Full stack traces will be attached shortly.

Observed against the the mysql-trunk-runtime-exp branch, test "rqg_mdl_deadlock", using RQG revision john.embretsen@sun.com-20100304160558-d02dwscem797726i.

Issue is non-deterministic, reproduced locally (linux 32-bit) in 1 out of 6 test runs.

This issue most likely fits into the family of events related locking bugs, see Bug#40915.

How to repeat:
Repeat as in Pushbuild:

Linux:

export CODE=/path/to/codebase

bzr branch lp:randgen
cd randgen
perl runall.pl \ 
 --grammar=conf/runtime/WL5004_sql.yy \ 
 --reporters=Deadlock,ErrorLog,Backtrace,Shutdown \ 
 --basedir=$CODE \ 
 --threads=10 \ 
 --queries=1M \ 
 --duration=1200 \ 
 --mysqld=--innodb \ 
 --mysqld=--innodb-lock-wait-timeout=50 \ 
 --mysqld=--lock-wait-timeout=31536000 \ 
 --mysqld=--log-output=file \ 
 --mysqld=--loose-skip-safemalloc \ 
 --mysqld=--loose-table-lock-wait-timeout=1

Here, test duration is set to 20 minutes. Lock wait timeouts set to today's defaults (50 sec for innodb-lock-wait-timeout, 1 year for lock-wait-timeout).

Backtraces from all threads, Linux 32-bit.

Attachment: bug52367_backtraces_linux.txt (text/plain), 39.54 KiB.

See bug #51160

This seems to be a duplicate of Bug#51160 - at least I was able to reproduce the issue on linux using the RQG grammar from that bug's "How to repeat".

However, since the bug is closed, I overlooked it when filing this bug.
It also seems that the fix for Bug#51160 is present in mysql-trunk-runtime-exp, and I still see the issue, so it appears that the fix was not complete, or there is a regression of some sort.

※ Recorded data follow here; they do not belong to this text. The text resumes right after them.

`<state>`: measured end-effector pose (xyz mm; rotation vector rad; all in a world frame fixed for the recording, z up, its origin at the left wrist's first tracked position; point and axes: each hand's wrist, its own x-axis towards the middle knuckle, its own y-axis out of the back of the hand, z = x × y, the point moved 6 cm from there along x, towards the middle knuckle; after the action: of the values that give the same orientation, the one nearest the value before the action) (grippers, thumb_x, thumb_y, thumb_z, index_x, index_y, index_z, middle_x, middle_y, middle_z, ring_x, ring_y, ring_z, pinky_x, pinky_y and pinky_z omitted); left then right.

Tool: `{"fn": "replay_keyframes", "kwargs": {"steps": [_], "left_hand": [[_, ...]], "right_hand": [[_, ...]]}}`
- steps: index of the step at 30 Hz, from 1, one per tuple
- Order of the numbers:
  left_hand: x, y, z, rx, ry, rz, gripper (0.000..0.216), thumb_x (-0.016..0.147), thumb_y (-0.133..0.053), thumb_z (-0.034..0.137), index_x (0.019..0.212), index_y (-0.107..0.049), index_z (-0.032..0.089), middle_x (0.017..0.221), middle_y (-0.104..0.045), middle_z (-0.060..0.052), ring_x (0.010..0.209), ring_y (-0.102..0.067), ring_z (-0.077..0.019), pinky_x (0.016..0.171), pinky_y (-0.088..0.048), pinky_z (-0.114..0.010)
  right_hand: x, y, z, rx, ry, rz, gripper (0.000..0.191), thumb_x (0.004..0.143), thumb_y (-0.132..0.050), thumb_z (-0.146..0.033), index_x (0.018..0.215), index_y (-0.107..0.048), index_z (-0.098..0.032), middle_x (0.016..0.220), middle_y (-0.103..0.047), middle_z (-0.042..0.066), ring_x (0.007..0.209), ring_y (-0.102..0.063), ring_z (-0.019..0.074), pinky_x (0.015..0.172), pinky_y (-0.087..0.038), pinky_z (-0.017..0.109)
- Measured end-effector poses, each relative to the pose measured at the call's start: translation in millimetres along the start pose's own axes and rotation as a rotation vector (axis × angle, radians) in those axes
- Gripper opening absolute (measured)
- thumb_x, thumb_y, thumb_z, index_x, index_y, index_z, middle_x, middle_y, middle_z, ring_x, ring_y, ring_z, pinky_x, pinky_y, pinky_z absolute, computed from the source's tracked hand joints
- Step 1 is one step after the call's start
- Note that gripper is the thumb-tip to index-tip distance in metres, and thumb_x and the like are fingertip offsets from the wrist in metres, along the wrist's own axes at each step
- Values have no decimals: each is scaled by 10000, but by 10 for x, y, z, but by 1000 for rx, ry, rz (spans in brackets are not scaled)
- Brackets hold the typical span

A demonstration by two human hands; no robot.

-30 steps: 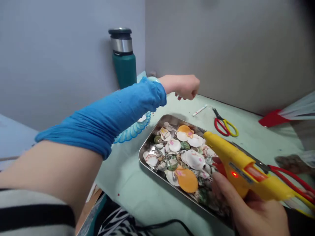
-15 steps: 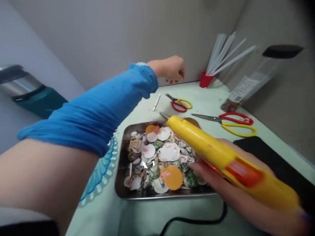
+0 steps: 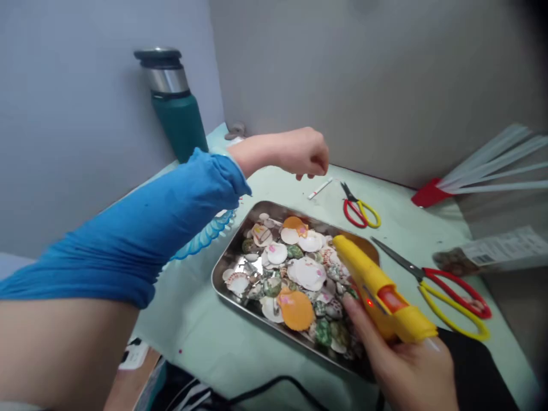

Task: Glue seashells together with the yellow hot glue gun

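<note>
In the head view, a yellow hot-glue gun is gripped in the right hand, its nose aimed forward over the tray. The gun's smooth body is broken by a red-orange panel on the side; a small red light is lit, and a pale translucent stub is seen at the rear.

To the left of that hand, a shiny metal tray is heaped with seashells: an orange scallop shell marked with pink, a ruffled white shell, and mottled green and brown snail shells.

Beyond the tray, the left hand is held raised, its fingers curled; whether anything is enclosed cannot be told. Small red-and-yellow scissors are laid to its right; larger scissors are placed beyond the right hand.
</note>
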<state>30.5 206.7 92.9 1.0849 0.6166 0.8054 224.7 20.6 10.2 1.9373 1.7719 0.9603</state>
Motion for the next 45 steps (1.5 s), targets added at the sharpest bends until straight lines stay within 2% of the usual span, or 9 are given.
{"fn": "replay_keyframes", "kwargs": {"steps": [4,10,15,20,25,29,33,39,45], "left_hand": [[145,-33,320,57,-243,-31,251,757,-516,197,910,-706,137,709,-657,-29,660,-615,-131,660,-424,-242],[480,246,1280,-53,-723,-95,254,808,-517,188,912,-675,19,790,-668,-106,606,-594,-85,594,-445,-219],[464,541,1742,-240,-863,-25,310,835,-507,182,1048,-625,-10,873,-668,-105,685,-628,-105,630,-481,-239],[-13,586,1465,-214,-776,11,205,815,-557,154,924,-675,28,769,-675,-90,633,-623,-108,582,-482,-223],[-563,619,882,-182,-391,176,256,822,-532,257,993,-682,140,817,-684,-49,710,-639,-127,645,-463,-244],[-847,417,571,-97,-109,77,305,791,-539,282,1042,-677,179,817,-695,-54,745,-635,-143,667,-451,-251],[-932,51,744,46,-163,-71,298,763,-568,297,1014,-692,195,771,-700,-42,670,-622,-137,671,-436,-258],[-1229,-213,1228,132,-215,139,332,825,-492,347,1068,-674,215,851,-710,-47,725,-610,-156,668,-410,-251],[-1418,-595,675,300,85,145,316,770,-508,283,1044,-664,282,929,-702,-38,835,-615,-219,676,-415,-279]], "right_hand": [[-110,7,-12,34,-30,76,257,705,-642,-450,795,-656,-210,692,-682,38,579,-643,207,484,-528,262],[-38,-48,-16,184,-88,139,252,686,-672,-421,820,-684,-208,737,-685,41,649,-650,225,547,-549,307],[209,-56,47,319,-136,43,291,748,-621,-418,934,-684,-202,788,-695,40,694,-654,217,561,-550,301],[140,-67,47,176,-10,-20,266,756,-631,-367,932,-667,-170,754,-684,34,620,-624,174,566,-534,254],[66,-58,73,133,6,-24,262,730,-628,-414,799,-686,-168,682,-679,31,587,-629,198,489,-516,254],[58,-121,60,98,5,-49,310,712,-640,-444,819,-694,-159,672,-677,26,587,-625,199,493,-505,266],[44,-126,52,66,4,22,399,703,-642,-478,877,-685,-122,755,-688,51,673,-626,215,581,-502,293],[39,-80,33,125,98,108,460,752,-587,-491,974,-659,-95,846,-698,88,729,-619,220,641,-486,308],[-31,-133,-78,-81,240,35,376,821,-517,-446,1047,-630,-168,854,-704,66,746,-637,223,662,-457,299]]}}
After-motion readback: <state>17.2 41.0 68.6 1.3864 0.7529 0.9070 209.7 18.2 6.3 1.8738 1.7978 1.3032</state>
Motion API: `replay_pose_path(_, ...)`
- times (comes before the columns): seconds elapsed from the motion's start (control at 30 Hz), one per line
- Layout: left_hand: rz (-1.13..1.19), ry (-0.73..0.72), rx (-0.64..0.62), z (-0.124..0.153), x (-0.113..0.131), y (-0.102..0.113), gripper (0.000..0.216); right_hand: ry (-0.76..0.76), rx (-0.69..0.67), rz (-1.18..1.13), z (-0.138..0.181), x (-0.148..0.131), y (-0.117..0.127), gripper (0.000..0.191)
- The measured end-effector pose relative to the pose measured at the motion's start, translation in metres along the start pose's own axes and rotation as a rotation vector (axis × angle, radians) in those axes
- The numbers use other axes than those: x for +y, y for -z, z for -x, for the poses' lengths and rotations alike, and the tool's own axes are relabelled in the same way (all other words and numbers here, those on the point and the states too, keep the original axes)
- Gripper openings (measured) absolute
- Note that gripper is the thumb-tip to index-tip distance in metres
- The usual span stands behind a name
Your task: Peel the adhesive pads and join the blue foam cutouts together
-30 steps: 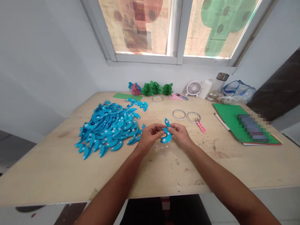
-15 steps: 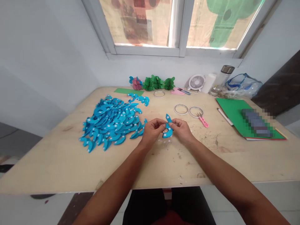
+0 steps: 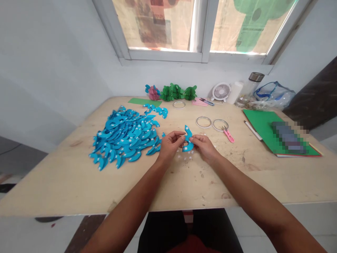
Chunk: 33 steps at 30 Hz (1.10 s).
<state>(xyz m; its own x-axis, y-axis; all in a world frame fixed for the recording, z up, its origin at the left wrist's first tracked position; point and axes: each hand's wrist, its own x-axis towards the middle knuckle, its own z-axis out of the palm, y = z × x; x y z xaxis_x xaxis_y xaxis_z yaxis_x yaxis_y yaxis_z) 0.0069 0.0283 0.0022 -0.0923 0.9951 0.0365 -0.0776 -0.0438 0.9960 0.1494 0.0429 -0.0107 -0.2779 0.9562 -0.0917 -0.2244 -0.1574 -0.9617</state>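
A curved blue paper piece with small white squares on it stands between my hands above the front middle of the table. My right hand pinches its right edge between thumb and fingers. From the other side, my left hand has thumb and forefinger closed at the inner curve of the same piece; the exact contact is partly hidden. Tiny white scraps lie on the wood just below. To the left spreads a big heap of similar blue paper pieces, many bearing white squares.
Tape rolls and pink-handled thread snips lie beyond my right hand. Along the wall stand green paper figures, a small white fan and a bottle. Green sheets lie at the right, beside a pen.
The blue piece has turned slightly and shifted a little between my fingers. Both hands stay in nearly the same place, fingers still closed at it.
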Motion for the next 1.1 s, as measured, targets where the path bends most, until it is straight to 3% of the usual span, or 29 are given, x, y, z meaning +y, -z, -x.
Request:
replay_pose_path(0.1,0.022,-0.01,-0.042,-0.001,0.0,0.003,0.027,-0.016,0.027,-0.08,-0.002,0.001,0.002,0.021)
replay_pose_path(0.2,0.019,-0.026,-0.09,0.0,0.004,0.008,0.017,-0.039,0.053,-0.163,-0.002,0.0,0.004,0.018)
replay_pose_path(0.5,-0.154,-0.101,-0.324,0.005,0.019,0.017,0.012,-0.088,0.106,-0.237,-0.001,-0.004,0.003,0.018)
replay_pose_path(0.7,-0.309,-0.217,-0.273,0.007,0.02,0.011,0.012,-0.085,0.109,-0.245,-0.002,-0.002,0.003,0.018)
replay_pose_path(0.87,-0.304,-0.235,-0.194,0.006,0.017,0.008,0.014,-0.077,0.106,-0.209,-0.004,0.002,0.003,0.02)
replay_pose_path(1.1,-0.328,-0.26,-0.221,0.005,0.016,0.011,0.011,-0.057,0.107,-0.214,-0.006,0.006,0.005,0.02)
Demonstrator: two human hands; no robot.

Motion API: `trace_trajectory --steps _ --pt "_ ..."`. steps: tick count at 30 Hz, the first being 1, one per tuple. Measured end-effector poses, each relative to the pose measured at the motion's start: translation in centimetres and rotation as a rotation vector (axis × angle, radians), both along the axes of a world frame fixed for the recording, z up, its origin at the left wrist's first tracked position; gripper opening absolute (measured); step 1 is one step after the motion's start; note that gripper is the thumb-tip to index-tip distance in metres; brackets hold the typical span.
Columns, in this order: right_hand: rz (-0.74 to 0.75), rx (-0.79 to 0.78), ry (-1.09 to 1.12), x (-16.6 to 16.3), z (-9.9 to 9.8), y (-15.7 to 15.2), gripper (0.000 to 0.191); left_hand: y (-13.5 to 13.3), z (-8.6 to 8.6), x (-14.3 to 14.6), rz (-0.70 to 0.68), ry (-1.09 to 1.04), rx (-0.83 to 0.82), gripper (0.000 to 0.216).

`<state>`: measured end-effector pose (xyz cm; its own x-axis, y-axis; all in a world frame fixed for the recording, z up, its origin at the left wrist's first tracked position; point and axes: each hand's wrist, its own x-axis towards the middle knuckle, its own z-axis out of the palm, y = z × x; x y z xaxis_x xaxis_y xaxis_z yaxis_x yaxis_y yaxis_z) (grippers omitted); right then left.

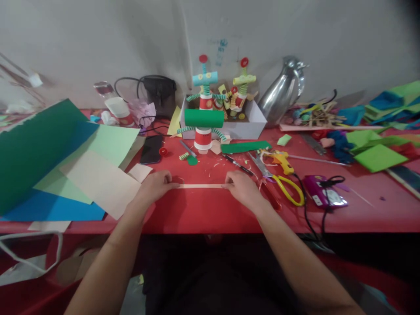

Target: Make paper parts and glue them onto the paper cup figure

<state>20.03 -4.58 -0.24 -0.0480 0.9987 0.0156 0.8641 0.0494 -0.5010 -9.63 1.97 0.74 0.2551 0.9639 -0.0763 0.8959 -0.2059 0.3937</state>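
Though slender, pale strip (202,186) between left hand (156,186) and right hand (243,187), fingers (172,186) tight on ends.

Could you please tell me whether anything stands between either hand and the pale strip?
Nothing visible does: the left hand and right hand each hold an end of the pale strip. The black pen lies beyond the right hand, not between it and the strip.

The strip (203,186) looks like smooth, matt paper, as do the flat sheets (103,181). The jug (282,94) is glossy metal, and the glue gun (282,161) appears to be smooth plastic.
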Motion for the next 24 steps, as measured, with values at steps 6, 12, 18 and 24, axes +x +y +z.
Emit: trace_trajectory --steps 6,12,18,24 --pt "0.046 0.032 0.038 0.3 -0.8 0.2 0.008 -1.1 -1.2 -0.4 -0.106 -0.053 0.216 0.027" --pt "0.091 0.067 0.057 0.4 -0.9 -0.3 0.007 -1.9 -1.9 -1.1 -0.205 -0.085 0.347 0.020" --pt "0.134 0.176 -0.005 0.0 -0.9 -1.4 0.010 -2.5 -1.9 -1.5 -0.251 -0.093 0.390 0.025" --pt "0.152 0.232 0.108 -0.4 -0.1 -2.0 0.015 -2.8 -2.0 -1.5 -0.206 -0.082 0.516 0.027"
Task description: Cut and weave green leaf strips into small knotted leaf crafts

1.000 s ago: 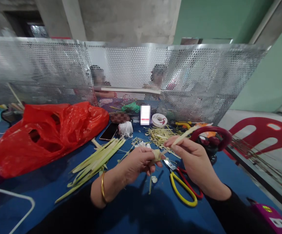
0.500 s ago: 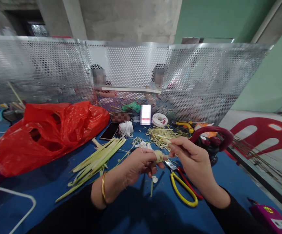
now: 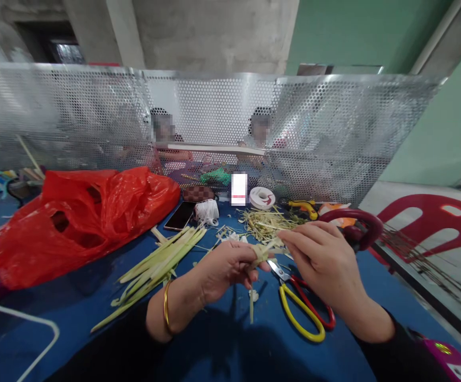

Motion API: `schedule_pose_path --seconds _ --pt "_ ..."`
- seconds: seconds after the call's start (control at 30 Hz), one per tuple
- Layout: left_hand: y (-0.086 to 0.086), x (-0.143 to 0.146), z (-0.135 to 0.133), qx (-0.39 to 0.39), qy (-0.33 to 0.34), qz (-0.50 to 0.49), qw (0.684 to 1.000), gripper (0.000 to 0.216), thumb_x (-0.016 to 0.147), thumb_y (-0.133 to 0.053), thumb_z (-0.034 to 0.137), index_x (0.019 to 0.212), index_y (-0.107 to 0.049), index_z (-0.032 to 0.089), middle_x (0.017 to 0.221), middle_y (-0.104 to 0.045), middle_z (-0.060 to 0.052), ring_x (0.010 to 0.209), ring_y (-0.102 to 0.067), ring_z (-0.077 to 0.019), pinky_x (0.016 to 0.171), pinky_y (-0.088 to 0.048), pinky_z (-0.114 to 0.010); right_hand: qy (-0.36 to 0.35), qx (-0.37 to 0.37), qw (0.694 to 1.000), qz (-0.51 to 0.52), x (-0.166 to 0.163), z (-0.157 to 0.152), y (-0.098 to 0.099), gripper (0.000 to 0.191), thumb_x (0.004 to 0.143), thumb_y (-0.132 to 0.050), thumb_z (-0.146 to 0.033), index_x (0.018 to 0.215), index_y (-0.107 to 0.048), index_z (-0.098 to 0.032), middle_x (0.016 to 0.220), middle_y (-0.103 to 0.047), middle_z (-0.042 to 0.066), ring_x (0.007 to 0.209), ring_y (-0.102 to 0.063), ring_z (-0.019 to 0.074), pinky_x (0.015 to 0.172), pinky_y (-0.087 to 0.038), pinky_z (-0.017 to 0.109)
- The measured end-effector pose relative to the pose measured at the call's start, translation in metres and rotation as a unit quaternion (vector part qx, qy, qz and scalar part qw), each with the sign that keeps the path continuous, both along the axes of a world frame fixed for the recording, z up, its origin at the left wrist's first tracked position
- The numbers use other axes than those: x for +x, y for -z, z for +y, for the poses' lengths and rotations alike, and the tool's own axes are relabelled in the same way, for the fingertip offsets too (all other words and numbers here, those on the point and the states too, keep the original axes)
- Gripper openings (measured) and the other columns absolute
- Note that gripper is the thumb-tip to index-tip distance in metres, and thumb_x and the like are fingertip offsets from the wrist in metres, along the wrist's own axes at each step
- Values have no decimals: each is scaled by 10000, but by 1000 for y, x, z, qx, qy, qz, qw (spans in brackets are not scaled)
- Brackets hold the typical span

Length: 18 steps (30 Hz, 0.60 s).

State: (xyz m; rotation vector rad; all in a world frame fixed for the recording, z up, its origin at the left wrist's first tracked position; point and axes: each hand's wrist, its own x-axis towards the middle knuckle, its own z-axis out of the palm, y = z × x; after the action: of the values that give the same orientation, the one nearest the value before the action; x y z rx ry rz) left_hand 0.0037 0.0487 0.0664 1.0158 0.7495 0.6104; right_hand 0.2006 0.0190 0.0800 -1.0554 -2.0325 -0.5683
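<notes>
Pale strip (image 3: 260, 253) — near part grasped by left hand (image 3: 228, 268), long axis toward two o'clock; far part pinched in fingers of right hand (image 3: 328, 260).

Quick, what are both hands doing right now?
Left hand: closed, holding a wrapped strip.
Right hand: closed, pinching a pale strip.
</notes>
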Motion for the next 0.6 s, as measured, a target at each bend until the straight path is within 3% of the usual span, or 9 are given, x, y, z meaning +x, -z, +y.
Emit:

Issue reproduced (on linux 32-bit) against current mysql-trunk-bugfixing, revid alik@sun.com-20100324081454-gucgfy0x4x7vgyp1, using the simplified grammar from Bug#51160.

triage: setting tag to SR55RC (P3 as changing events on off all the time will not happen)

Non-deterministic MTR test case:

let $try = 100;
connect (con1, localhost, root);

while ($try)
{
        SET GLOBAL EVENT_SCHEDULER = ON;
        connection default;
        --send SET GLOBAL EVENT_SCHEDULER = OFF
        connection con1;
        --send SET GLOBAL EVENT_SCHEDULER = OFF
        connection default;
        --reap
        connection con1;
        --reap
        dec $try;
}

connection default;
disconnect con1;

The bug title is slightly misleading. This isn't a deadlock as such, rather a hang of a connection executing "SET GLOBAL EVENT_SCHEDULER = OFF" in cases where another connection concurrently is executing the same statement.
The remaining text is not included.